It was not as easy as it sounded, Sephiroth quickly discovered. He and Vincent sat across from each other on the living room floor, the gunman calmly repeating the instructions for meditation in an undertone, Sephiroth struggling to clear his mind. The breathing part had been easy, military discipline lent itself well to that. But his own voice made concentrating difficult.

Come to me my son… join me… together we can rule the planet…

Could she talk of nothing else? Shut up lady! I'm trying to meditate. Sephiroth thought back fiercely.

The humans are weak and traitorous… they stole what was rightfully ours…

Technically I'm still human. Sephiroth snorted,

My son… My child… come to Mother…

"Hey Vince" Sephiroth interrupted the gunman's mantra, "How do you get your voices to shut up while you meditate?"

"I ignore them." Came the simple reply.

"Oh." Sephiroth sighed and shut his eyes again, trying to focus on what Vincent was muttering.

You are special My child… together we can ascend to godhood…

Sephiroth breathed evenly, focusing on the simple feelings of cloth beneath his fingers where they rested on his knee, and the soothing even sound of Vincent's voice, the subtle shift in the air from the barely cracked open kitchen window.

The Planet is ours for the taking… Nothing can stand in our way…

Breathing in and out… in and out, Sephiroth could still smell the flowers he'd placed on the table, a gift from one of their tenants.

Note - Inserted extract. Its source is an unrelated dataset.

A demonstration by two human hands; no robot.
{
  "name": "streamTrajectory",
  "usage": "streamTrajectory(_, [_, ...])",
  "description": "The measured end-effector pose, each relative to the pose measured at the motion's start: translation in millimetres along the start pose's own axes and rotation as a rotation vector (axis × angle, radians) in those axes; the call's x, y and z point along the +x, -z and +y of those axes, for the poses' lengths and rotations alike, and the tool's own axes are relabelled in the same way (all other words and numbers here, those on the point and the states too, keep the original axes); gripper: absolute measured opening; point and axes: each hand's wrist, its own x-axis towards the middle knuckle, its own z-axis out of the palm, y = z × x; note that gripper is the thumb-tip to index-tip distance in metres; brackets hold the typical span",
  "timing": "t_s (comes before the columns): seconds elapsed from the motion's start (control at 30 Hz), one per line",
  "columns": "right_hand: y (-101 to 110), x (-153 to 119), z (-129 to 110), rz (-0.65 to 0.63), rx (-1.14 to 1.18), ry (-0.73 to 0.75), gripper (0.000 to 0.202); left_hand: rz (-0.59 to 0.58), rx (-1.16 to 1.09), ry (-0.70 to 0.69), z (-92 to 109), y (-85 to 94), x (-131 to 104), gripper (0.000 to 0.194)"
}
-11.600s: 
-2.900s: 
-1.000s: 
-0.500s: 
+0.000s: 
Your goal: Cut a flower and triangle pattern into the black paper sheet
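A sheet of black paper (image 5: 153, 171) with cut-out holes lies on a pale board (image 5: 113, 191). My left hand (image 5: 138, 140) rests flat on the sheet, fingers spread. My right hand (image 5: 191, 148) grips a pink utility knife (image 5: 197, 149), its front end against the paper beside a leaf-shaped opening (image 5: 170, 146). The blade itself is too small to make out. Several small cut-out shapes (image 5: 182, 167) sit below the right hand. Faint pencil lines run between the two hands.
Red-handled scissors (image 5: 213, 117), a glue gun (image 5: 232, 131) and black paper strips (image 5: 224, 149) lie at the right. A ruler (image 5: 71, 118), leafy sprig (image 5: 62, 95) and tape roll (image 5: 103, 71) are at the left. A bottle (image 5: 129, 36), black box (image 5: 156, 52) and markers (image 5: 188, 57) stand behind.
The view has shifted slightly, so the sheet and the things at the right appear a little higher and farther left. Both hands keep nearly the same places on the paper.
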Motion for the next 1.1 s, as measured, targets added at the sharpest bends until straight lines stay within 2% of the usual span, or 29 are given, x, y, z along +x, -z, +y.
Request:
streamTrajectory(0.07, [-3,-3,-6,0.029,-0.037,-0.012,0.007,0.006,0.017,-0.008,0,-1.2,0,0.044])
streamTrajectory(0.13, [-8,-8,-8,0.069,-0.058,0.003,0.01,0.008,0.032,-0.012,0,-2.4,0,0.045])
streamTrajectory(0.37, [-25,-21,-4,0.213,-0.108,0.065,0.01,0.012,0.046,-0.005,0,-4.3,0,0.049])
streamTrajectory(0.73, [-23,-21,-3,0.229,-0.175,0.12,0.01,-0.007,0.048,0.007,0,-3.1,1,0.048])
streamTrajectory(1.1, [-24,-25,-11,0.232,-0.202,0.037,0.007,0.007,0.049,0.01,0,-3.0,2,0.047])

These Puny humans are no match for us… Listen to me My child…

Suddenly Sephiroth stiffened, he could have sworn he'd heard something else, but it had sounded distant and … muffled. Settling into his 'breathing' again this time he strained his mental ear.

My Son… we are destined for greatness… we…

And I thought hell was annoying… Came the muted sneer,

Sephiroth's eyes snapped open, he blinked several times at Vincent who paused to regard him curiously,

Disgusting creature… Go bother your pathetic human…

What's the matter?... Forgotten me already?... And here I thought you liked me… The deep baritone mocked,

Sephiroth's mouth dropped, "Uh….mmm…" He muttered softly, staring at Vincent, who looked back in mild confusion.

This is NONE of your business DEMON! JENOVA shrieked,

Both Vincent and Sephiroth winced, green eyes met red ones and sudden shocked understanding passed between them.

Way too loud…

Sephiroth cringed at the off-tone sound of this particular voice. "Are you hearing that?" Vincent nodded in response, "So those are your voices?" Sephiroth queried,

"Indeed… I am assuming the loud one was JENOVA?" Sephiroth returned the nod,

"Which one is that grating one?"

"Death Gigas." Vincent muttered softly, Sephiroth gave a short gasp,

Well I remember you… you're nothing more than a rotting corpse!... Chaos scorned,

"Chaos." Vincent explained.

Foul tainted spirits should not speak…

I like corpses… chuckled a gravely rasping voice, I like to peel them apart… rend their flesh… watch the maggots feast on their despoiled remains…

"Hellmasker" Vincent added calmly,

"I see," Sephiroth responded, quickly reconciling himself to the newly shared ability, "They don't seem particularly fond of JENOVA do they?"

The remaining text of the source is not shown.